If it’s not optimal, it’s useless, isn’t it? You can’t run as fast as the others, so why bother running at all? You just can’t do it. None of the advice about running will ever apply to you unless you can afford a prosthetic that works with your ailment that you can wear all the time.
That’s not true, of course. You are not relegated to a category of defunct by simply existing without a leg. You can learn to get by without it — many do — and you can learn to excel without it.
When you exclude yourself based on blankets of labels, you miss good advice. Much advice about “running” has little to do with having 2 legs: Breathing, clothing, hydration, nutrition, time of day. Pacing advice can even apply when you run with an implement.
For some people this is their entire reality, having to fight against categorizations that split them into complete ability and disability.
For some others, they don’t even know there’s a fight to be had. They give up before knowing they had any chance at all.
It’s troubling for something like ADHD, where a constellation of symptoms are possible and some do not apply to you personally.
You can’t read because you have ADHD? It may be true. It may also be true that you have been forced to read things you’re not interested in, something rendered practically impossible by this disorder, and someone has labeled you as a non-reader due to your differences. It may also be true that you haven’t discovered Terry Pratchett, and you’re actually quite the reader with the right material.
For some even more others, they feel able with their medication and useless without. Luckily for them, their medication lasts all day, medication shortages do not exist, and their psychiatrist will always prescribe their medications forever.
>For some even more others, they feel able with their medication and useless without. Luckily for them, their medication lasts all day, medication shortages do not exist, and their psychiatrist will always prescribe their medications forever.

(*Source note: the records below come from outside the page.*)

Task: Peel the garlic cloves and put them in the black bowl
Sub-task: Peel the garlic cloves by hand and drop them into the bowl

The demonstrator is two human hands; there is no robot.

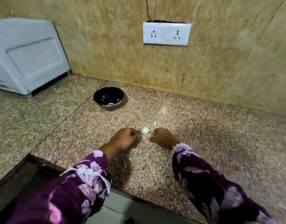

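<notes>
Speckled pink-brown granite counter [203,143], seams running diagonally at left, front edge dropping to a dark recess at lower left. Backing: mottled tan stone-look wall panels [106,46], meeting in a corner at right.

Wall fixture: white socket plate [167,33] with two outlets, a thin reddish wire rising from its top edge.

Appliance: white box-shaped unit [25,57] on the counter at far left, set against the wall; type cannot be told.

Black bowl [108,98]: upright on the counter, near the wall, well beyond the hands and left of centre. Pale pieces lie in its bottom; blurred.

Garlic [145,130]: one small whitish lump, resting on or just above the counter between the two hands. Roughly rounded in this view; its long axis and which way it points cannot be told through the blur. A thin pale strand reaches from it toward the left hand.

Left hand [125,138]: fingers curled into a loose fist, tips at the strand beside the garlic; whether they pinch it is unclear.

Right hand [162,137]: fingers curled likewise, fingertips just beside the garlic; grip unclear.

Sleeves [203,175]: dark purple with pink floral print, lace-trimmed cuffs.
</notes>
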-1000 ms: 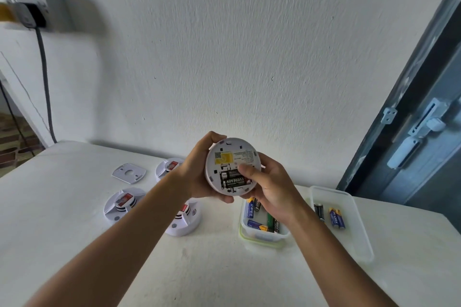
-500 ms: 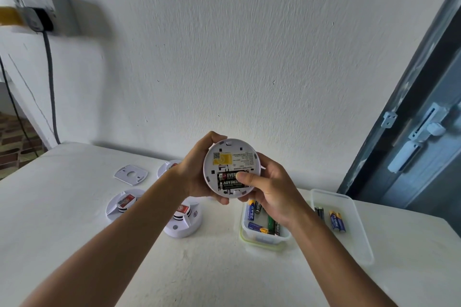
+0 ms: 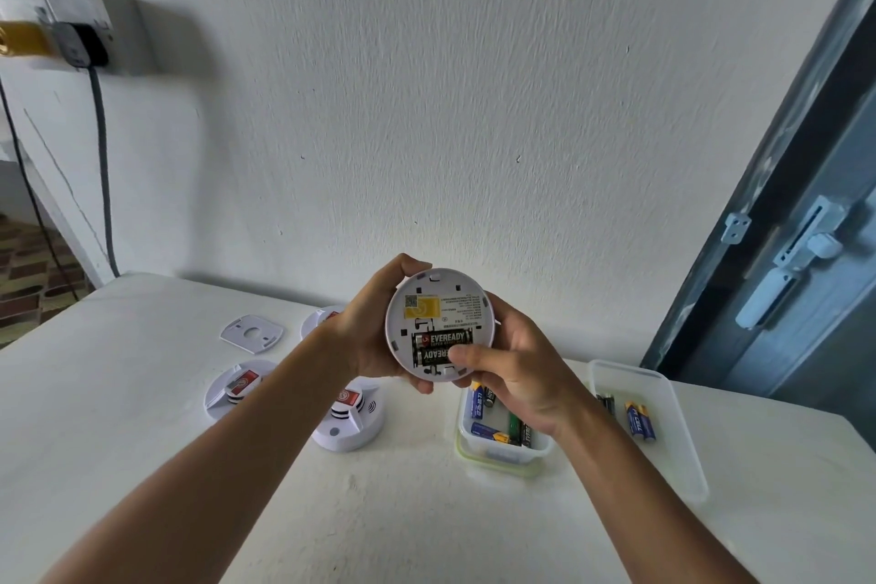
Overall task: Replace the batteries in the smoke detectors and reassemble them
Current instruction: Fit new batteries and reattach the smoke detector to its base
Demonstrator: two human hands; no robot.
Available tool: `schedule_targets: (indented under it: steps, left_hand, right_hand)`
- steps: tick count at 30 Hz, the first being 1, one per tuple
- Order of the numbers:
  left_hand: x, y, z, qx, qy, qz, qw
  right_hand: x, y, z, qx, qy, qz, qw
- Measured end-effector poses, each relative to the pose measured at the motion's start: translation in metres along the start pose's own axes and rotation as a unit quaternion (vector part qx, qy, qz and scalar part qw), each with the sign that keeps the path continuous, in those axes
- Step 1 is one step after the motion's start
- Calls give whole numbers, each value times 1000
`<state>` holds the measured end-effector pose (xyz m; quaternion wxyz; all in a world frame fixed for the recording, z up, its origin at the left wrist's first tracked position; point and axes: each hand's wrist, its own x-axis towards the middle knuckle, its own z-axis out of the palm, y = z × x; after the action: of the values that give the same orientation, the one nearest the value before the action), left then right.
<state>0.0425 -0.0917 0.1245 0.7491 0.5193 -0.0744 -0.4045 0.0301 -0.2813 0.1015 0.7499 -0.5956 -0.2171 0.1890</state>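
Note:
I hold a round white smoke detector (image 3: 441,304) up above the table, its back facing me. My left hand (image 3: 369,337) grips its left rim. My right hand (image 3: 512,370) cups its right side, and the thumb presses on the lower of two black Eveready batteries (image 3: 438,343) seated in the open compartment. Below my right wrist stands a small clear tub (image 3: 497,453) with several loose batteries. To the right of it, a shallow clear tray (image 3: 682,441) holds a few more batteries (image 3: 639,420).
On the white table (image 3: 426,512) lie three other smoke detectors: one (image 3: 348,422) under my left wrist, one (image 3: 237,386) further left, one (image 3: 317,320) behind my left hand. A loose white mounting plate (image 3: 252,333) lies at the back left. The wall stands close behind.
The detector has turned a little so the batteries sit level. My right thumb has slid down onto the lower battery.

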Motion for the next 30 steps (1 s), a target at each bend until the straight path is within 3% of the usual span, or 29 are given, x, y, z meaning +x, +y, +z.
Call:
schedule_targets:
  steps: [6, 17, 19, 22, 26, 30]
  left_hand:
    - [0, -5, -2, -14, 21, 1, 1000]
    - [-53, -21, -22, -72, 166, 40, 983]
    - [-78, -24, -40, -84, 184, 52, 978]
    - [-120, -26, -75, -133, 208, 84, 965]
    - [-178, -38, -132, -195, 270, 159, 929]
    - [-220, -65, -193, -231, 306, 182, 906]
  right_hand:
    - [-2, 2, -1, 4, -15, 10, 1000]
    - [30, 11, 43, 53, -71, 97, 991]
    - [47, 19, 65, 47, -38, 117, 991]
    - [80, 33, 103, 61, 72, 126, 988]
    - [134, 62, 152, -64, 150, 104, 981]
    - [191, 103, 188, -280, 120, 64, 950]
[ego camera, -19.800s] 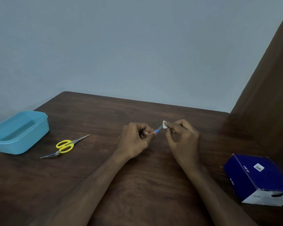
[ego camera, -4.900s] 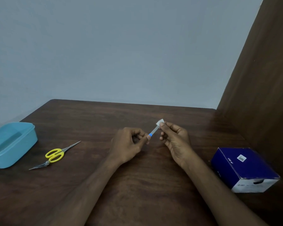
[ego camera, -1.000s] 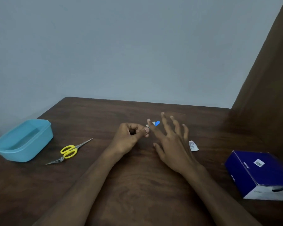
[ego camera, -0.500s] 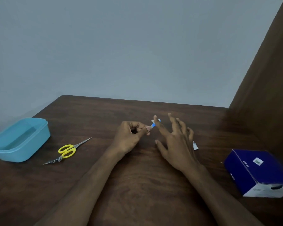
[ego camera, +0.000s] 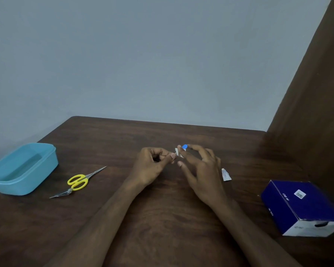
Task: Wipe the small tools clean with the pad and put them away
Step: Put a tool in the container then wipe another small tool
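Head: both hands (ego camera: 178,160) pinching blue-tipped tool (ego camera: 184,146).

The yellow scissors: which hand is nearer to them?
Left. The left hand is just right of the yellow scissors; the right hand lies farther right.

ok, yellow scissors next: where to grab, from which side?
Take the scissors at the yellow loops, from above. They lie flat on the table, blades pointing to the far right; the loops are the widest part, and the tweezers touch their near end.
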Demonstrator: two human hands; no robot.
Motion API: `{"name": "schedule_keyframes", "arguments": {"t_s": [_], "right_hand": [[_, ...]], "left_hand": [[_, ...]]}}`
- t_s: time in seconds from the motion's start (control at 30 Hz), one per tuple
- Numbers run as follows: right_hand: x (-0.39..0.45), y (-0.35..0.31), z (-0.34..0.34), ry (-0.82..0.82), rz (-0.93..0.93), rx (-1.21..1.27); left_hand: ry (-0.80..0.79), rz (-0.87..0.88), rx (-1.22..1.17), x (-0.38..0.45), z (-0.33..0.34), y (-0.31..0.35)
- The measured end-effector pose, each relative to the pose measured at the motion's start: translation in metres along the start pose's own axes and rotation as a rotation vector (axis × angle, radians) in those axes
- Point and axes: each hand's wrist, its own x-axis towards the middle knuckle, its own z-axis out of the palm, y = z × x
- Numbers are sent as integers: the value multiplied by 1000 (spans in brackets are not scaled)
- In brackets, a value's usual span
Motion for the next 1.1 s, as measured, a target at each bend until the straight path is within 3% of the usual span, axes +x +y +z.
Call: {"name": "schedule_keyframes", "arguments": {"t_s": [0.13, 0.47, 0.63, 0.8, 0.97, 1.1], "right_hand": [[4, 1, -3, 83, 242, 439], [11, 6, -2, 27, 628, 1013], [9, 7, 0, -27, 564, 941], [10, 11, 3, 39, 619, 1025], [8, 12, 0, -17, 573, 982], [8, 10, -1, 29, 593, 1018]], "left_hand": [[-55, 52, 83, -1, 2, -3], [-76, 149, 150, -4, 5, 2], [-79, 140, 186, -4, 5, 3], [-103, 152, 183, -7, 5, 5], [-67, 176, 241, -6, 5, 5], [15, 281, 353, -9, 8, 4]]}}
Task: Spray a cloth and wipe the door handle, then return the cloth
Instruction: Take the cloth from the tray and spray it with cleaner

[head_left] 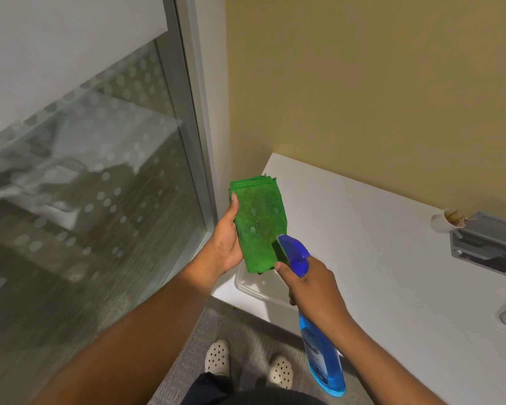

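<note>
Left hand grips folded green microfibre cloth upright, long axis near-to-far; right hand clasps blue spray bottle, nozzle just right, aimed at it.

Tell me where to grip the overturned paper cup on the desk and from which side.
Grip the paper cup around its white side wall, coming down from above. It lies tipped on the desk, its stained mouth facing right toward the grey device, so that side looks crowded.
</note>
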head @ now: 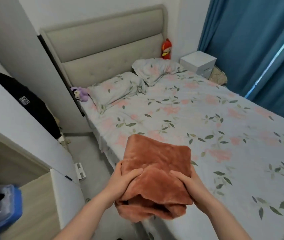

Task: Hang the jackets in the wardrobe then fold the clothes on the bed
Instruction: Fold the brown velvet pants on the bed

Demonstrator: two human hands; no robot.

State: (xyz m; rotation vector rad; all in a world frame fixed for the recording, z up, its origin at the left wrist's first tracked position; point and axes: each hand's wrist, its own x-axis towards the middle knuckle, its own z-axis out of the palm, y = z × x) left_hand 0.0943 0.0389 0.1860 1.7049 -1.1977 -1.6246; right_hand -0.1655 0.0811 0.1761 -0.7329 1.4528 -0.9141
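Note:
A folded rust-brown fleece garment (156, 163) is held over the near left edge of the bed (207, 118). My left hand (122, 182) grips its left side, thumb on top and fingers underneath. My right hand (188, 184) grips the right side the same way. The bundle's loose layers hang open toward me. A black jacket (27, 103) hangs in the open wardrobe (8, 118) on the left.
The bed has a floral sheet, two pillows (120, 89), a purple plush (79, 93) and a red doll (166, 49) by the headboard. A white box (198, 64) stands at the far right corner. Blue curtains (258, 49) hang on the right. A blue bag (4, 208) lies on a lower left shelf.

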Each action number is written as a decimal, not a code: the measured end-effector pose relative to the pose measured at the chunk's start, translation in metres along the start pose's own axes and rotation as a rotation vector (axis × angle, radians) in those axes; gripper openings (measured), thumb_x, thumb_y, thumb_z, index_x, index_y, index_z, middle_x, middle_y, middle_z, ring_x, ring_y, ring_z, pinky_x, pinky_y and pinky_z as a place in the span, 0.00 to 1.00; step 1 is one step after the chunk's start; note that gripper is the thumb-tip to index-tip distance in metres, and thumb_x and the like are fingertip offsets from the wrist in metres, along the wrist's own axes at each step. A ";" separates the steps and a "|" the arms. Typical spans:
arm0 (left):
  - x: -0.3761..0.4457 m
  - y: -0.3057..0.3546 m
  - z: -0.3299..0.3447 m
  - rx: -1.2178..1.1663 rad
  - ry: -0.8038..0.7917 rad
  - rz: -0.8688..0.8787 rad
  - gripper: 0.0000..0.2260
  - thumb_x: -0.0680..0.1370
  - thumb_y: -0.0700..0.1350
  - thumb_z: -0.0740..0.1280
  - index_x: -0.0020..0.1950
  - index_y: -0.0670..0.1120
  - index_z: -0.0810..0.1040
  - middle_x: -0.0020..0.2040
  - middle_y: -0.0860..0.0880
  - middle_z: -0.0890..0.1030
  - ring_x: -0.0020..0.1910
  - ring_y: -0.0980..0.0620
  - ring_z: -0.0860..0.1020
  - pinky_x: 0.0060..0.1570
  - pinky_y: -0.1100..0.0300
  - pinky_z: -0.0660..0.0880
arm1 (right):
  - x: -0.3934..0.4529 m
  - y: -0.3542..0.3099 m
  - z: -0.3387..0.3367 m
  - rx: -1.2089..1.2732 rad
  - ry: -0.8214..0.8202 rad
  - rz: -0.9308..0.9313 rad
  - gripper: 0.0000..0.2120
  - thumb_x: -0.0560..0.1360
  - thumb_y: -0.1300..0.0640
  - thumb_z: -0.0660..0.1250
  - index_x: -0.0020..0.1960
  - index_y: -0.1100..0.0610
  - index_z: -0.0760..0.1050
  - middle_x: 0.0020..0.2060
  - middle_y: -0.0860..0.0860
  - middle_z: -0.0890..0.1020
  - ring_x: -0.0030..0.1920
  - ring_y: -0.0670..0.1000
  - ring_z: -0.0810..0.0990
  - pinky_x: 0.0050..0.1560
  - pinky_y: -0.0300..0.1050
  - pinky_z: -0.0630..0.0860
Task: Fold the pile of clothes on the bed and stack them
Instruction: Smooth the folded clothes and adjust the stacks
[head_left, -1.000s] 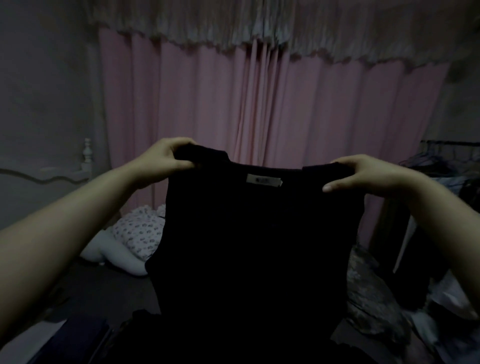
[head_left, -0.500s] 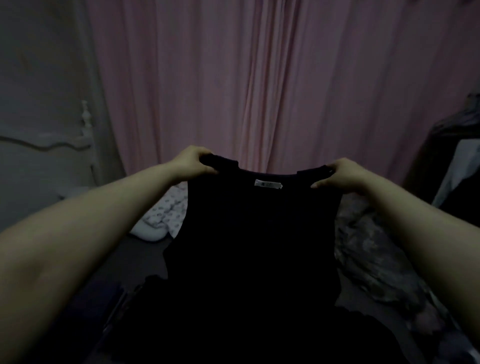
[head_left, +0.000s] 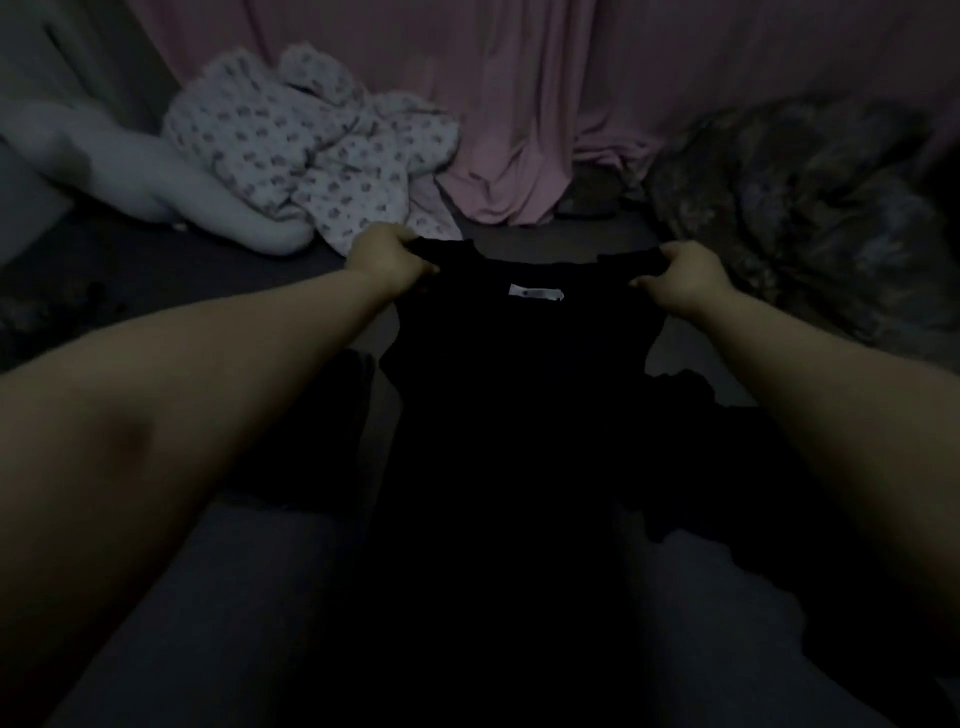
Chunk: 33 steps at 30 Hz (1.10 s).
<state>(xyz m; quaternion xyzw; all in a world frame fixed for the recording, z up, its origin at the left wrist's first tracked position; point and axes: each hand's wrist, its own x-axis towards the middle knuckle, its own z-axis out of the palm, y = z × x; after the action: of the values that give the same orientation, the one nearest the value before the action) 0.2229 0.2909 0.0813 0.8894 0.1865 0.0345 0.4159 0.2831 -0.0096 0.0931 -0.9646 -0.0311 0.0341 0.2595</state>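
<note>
Black top (head_left: 509, 415) w/ white label (head_left: 536, 293); pink curtain (head_left: 519, 104); floral-print white blanket (head_left: 311, 150).

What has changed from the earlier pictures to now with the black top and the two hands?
The black top has come down from in front of the pink curtain toward the bed, and the view has tilted down with it. Nothing was released: the left hand and the right hand still grip its shoulders, with the white label facing the camera.
</note>
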 end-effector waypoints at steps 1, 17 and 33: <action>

The sarcasm there is unwarranted. Need for a treatment, when it exists, is orthogonal to its convenience. If you need an organ transplant to live, you need it regardless of whether you have donors and hospitals available or whether the lifelong meds they require can run dry at some point.
As for your larger point, to be clear, I understand the idea you’re trying to convey. Diagnoses can be limiting for some people either internally (limiting self perception) or by external judgement.
I don’t deny that, what I’m saying is that I feel you’re (probably unintentionally) falling into a different extreme that is just as damaging to others, which is to deny the need or convenience of treatment for those for which _there is no successful alternative_.
Shutting down a person through a label is harmful, dismissing their limitations because that would be labelling is harmful as well.
For the point of advice, advice can and will be harmful when it assumes realities that don’t apply to you.
To leave the analogy aside and give actual examples, methods to keep organization and accountability like checkboxes or diaries will not only be failed tries to those who need meds, but also reinforce a feeling of inadequacy as the user now feels lacking in discipline to commit to the method. Lack of self steem and negative self perception (lazy, messy, uncaring, etc) is a way too common comorbility with ADHD for a reason.